ああ、私の最後の一口をどうしてくれよう。
記憶すら残らなかったではないかと嘆く。
でも、だいたいこんなものだ。
さあ、張り切って今日の仕事に取り掛かろうと思った途端、来客があったり、
宅急便が届いたり。
結局、途中切れになった事の続きが思い出せなくなって、
「何をやっていたんだっけ?」と考える羽目になる。
でも、それはそれで楽しい。
計画通りに毎日が過ごせるわけでもなく、いろんなことが飛び込みで挟まって来る。
思いも掛けない出来事が、ひょこりひょこりとやって来る。
気がつくとその日の計画とは全く違ったことが急に気になり始め、
やりだすことだってある。
脇道の事柄にいつしか夢中になって、初めの計画などすっかり頭から消えている。
要するに集中力がないからだとは思うが、いろんなハプニングの中で変化していくことも面白い。

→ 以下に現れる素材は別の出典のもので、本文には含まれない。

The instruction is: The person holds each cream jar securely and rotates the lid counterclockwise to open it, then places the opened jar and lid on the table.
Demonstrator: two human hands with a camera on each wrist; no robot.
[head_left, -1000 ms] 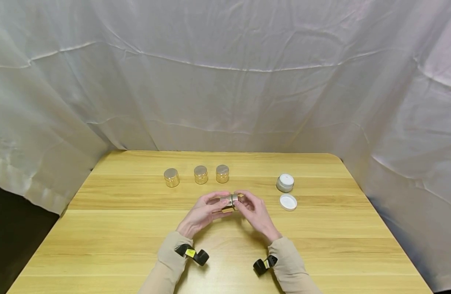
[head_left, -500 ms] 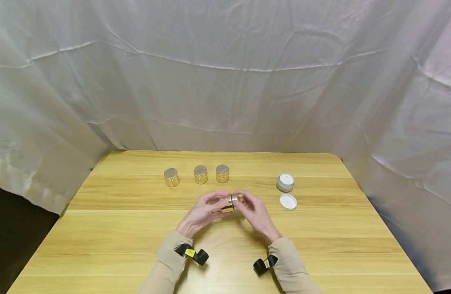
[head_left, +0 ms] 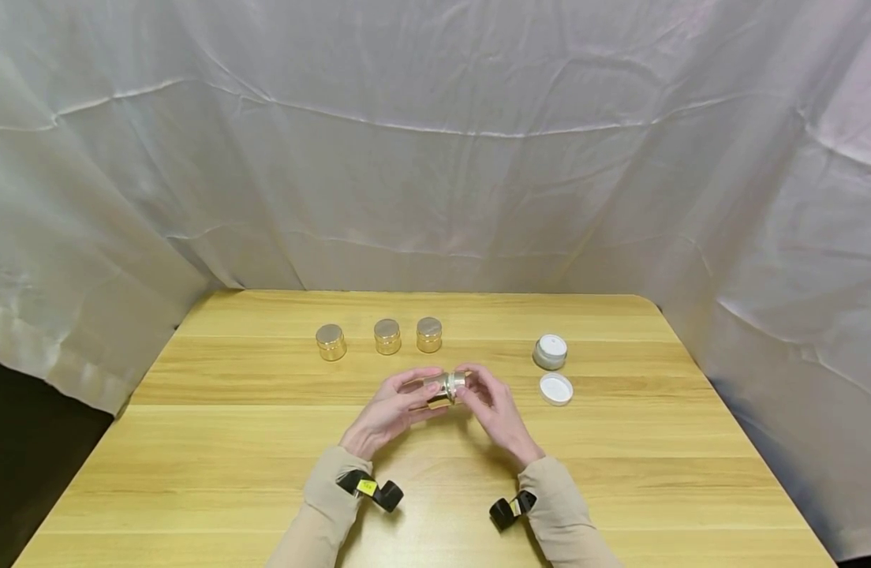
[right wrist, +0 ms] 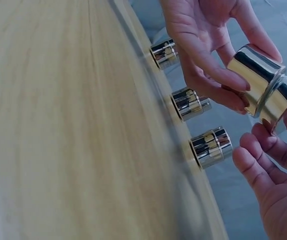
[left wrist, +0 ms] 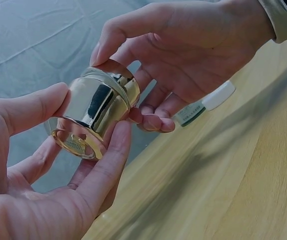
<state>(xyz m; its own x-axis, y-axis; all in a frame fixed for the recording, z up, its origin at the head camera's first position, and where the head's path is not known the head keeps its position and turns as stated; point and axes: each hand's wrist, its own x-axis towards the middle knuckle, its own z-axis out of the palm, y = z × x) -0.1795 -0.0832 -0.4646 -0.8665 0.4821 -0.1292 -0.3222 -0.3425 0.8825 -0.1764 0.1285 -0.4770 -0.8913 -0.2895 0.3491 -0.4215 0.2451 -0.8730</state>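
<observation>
Above the table, both hands hold a shiny gold jar [head_left: 438,387] lying sideways. My left hand [head_left: 387,414] grips its body, thumb on one side and fingers on the other. My right hand [head_left: 498,410] pinches the gold lid [left wrist: 128,86] at the jar's right end. The lid sits tilted against the jar's mouth, and a pale rim [left wrist: 97,75] shows between them in the left wrist view. In the right wrist view the gold lid [right wrist: 282,97] stands at an angle to the jar body [right wrist: 253,75]. The jar's inside is hidden.
Three closed gold jars [head_left: 331,342] [head_left: 387,337] [head_left: 429,335] stand in a row at the back left of the wooden table [head_left: 229,442]. To the right are a white-topped jar [head_left: 551,353] and a white lid [head_left: 556,390] in front of it. Grey curtains [head_left: 435,158] hang behind.
My right hand has shifted slightly up with the lid, which now tilts away from the jar body with a pale rim showing between them. My left hand keeps its grip.
</observation>
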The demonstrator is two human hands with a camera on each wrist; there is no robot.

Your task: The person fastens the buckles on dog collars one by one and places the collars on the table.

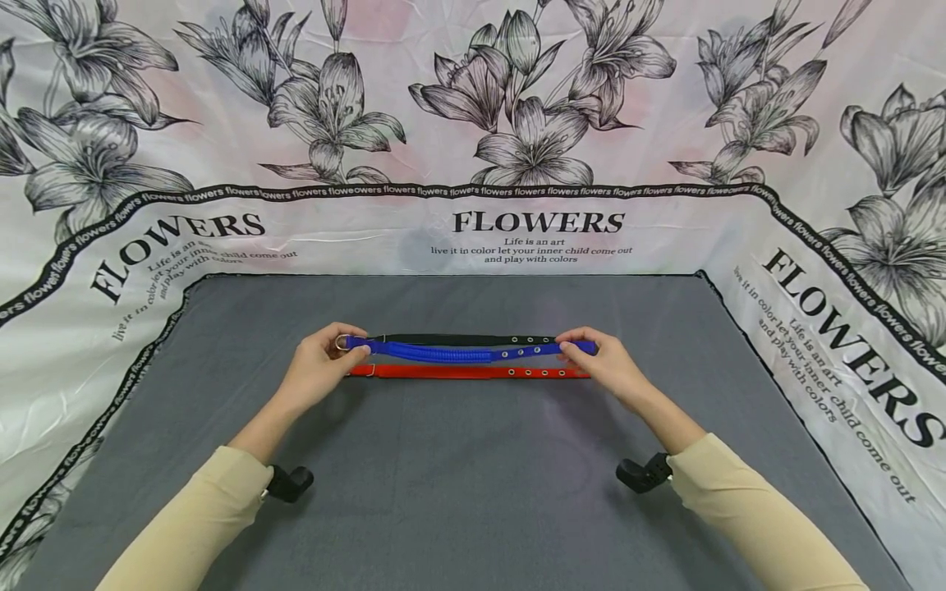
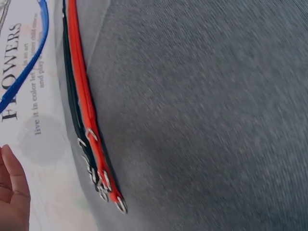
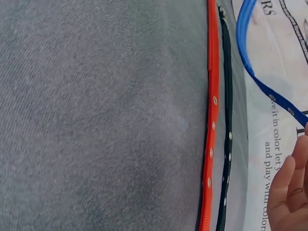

計画通りには進めなければならないこともあるけれども、計画通りにいかなくても、
それを面白がる余裕を持ちたい。
最短距離を最速で行く人生の爽快感も一興。
のんびりてくてく歩きながら、いろんなことに出逢い、時に座り込んで深呼吸をしながら周囲の景色を眺めて見ることも良いではないか。
もしかしたら今まで見過ごしていたものを「発見」するかもしれない。
急ぎと、ゆっくりが上手く混ぜ合わさった生き方が出来ていければいいなあと思う。
人生を愉しむ。
そのリズムを身に付けた時、そんな心境になるのだろうか。